Genomic DNA extraction and genotyping
The genomic DNAs of 103 rice lines were extracted using the cetyltrimethylammonium bromide technique from fresh leaves (Xu et al., 2020). To conduct genetic analysis and screen for genetic differences among parents, 833 pairs of molecular markers evenly distributed across 12 chromosomes were selected from SSR markers developed on the Gramene website (https://www.gramene.org/) and highly polymorphic SSR markers, CAPS markers, and In-Del markers reported in previous studies (Singh et al., 2010; Tian et al., 2010; Yan et al., 2010). The physical locations of molecular markers on chromosomes are marked in Supplementary Figure S1. Subsequently, a total of 123 molecular markers that exhibited polymorphisms between the parents were utilized to genotype the F8 and F11 populations and to perform QTL mapping. Genotyping was performed using agarose gel electrophoresis method and the polymerase chain reactions (PCR) ran on an Eppendorf Thermal Cycler (Mastercycler® nexus GSX1, Germany). The PCR systems and procedures used for different molecular markers were consistent with the method adopted by (You et al., 2022). Amplified products of PCR were detected on a 3% agarose gel in 0.5 × Tris-Borate EDTA (TBE) buffer using GreenView (Applied BioProbes, Rockville, MD, USA).

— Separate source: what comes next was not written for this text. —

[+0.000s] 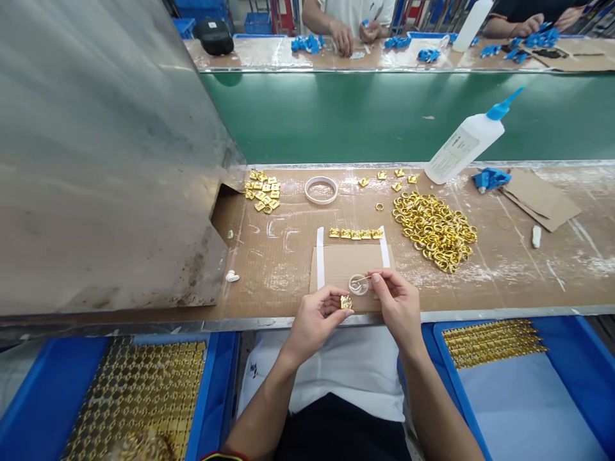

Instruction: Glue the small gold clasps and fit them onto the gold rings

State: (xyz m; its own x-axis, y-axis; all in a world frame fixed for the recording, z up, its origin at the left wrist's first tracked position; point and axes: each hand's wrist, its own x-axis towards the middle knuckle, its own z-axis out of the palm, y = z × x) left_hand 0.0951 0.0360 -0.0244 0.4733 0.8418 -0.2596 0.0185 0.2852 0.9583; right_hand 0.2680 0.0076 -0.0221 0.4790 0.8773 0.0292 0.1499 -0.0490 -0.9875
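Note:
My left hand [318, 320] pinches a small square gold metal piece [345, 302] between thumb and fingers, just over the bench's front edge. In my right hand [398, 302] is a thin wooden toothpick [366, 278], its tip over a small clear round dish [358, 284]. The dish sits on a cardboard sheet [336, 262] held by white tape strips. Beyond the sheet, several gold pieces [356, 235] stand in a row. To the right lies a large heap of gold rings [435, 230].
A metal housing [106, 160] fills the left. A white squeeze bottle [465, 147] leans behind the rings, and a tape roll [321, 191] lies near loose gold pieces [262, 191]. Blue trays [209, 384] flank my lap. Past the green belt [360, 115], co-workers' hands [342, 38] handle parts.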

Determination of the content of different types of RS
Three different RS (RSm, RSc, and RSr) were measured with the same sample. The preparation of cooked rice followed the protocol outlined by Zhou et al. (2016). Specifically, rice flour and water were mixed in a centrifuge tube at a ratio of 1:1.8, boiled in water for 15 minutes, and then left in hot water for an additional 10 minutes before being removed and allowed to cool to room temperature. For retrograded rice, the cooking method was the same as that for cooked rice. After cooking and cooling to room temperature, the retrograded rice was stored at 4 °C for 7 days prior to measurement. The determination of resistant starch content was conducted according to the method described by McCleary et al. (2002). Each starch sample was measured in duplicate. Furthermore, the differences between RSm and RSc, RSr and RSc were calculated, RSa = RSm - RSc, RSb = RSr - RSc. RSa and RSb respectively represent RS2 and RS3 in rice (You et al., 2022).
Determination of ECQs
The apparent amylose content (AAC) was determined using the spectrophotometric method at a colorimetric wavelength of 620 nm, in accordance with the Chinese Ministry of Agriculture’s standard NY/T 2639-2014, and each sample was measured twice. GC was measured in accordance with Chinese national standards NY/T147–88 in duplicate, and a third measurement was made if the difference of the two measurements exceeded 7 mm. The thermal properties of starch were determined using the differential scanning calorimetry (DSC) produced by METTLER TOLEDO. Weigh 5.0 mg of the sample and transfer it into a specialized crucible. Add double the volume of ddH2O (double-distilled water), then seal the crucible. After refrigeration it at 4°C for more than 12 hours, equilibrate the sample at room temperature for 1 h prior to instrumental analysis. The DSC thermal program was configured with a heating ramp from 30°C to 100°C at 10°C/min. By analyzing the DSC curves, the onset temperature (To), peak temperature (Tp=GT), conclusion temperature (Tc) and the enthalpy change (ΔH) of the sample can be obtained. The gelatinized starch was stored at 4°C for 7 days to induce retrogradation. The retrograded starch was then analyzed using the same DSC thermal program to determine its retrogradation properties, including the retrograde onset temperature (Tor), retrograde peak temperature (Tpr), retrograde conclusion temperature (Tcr), and retrograde enthalpy change (ΔHr). The retrogradation rate (R%) was calculated as R% = ΔHr/ΔH × 100%, where ΔH represents the initial gelatinization enthalpy. All thermal parameters were measured in duplicate for each sample.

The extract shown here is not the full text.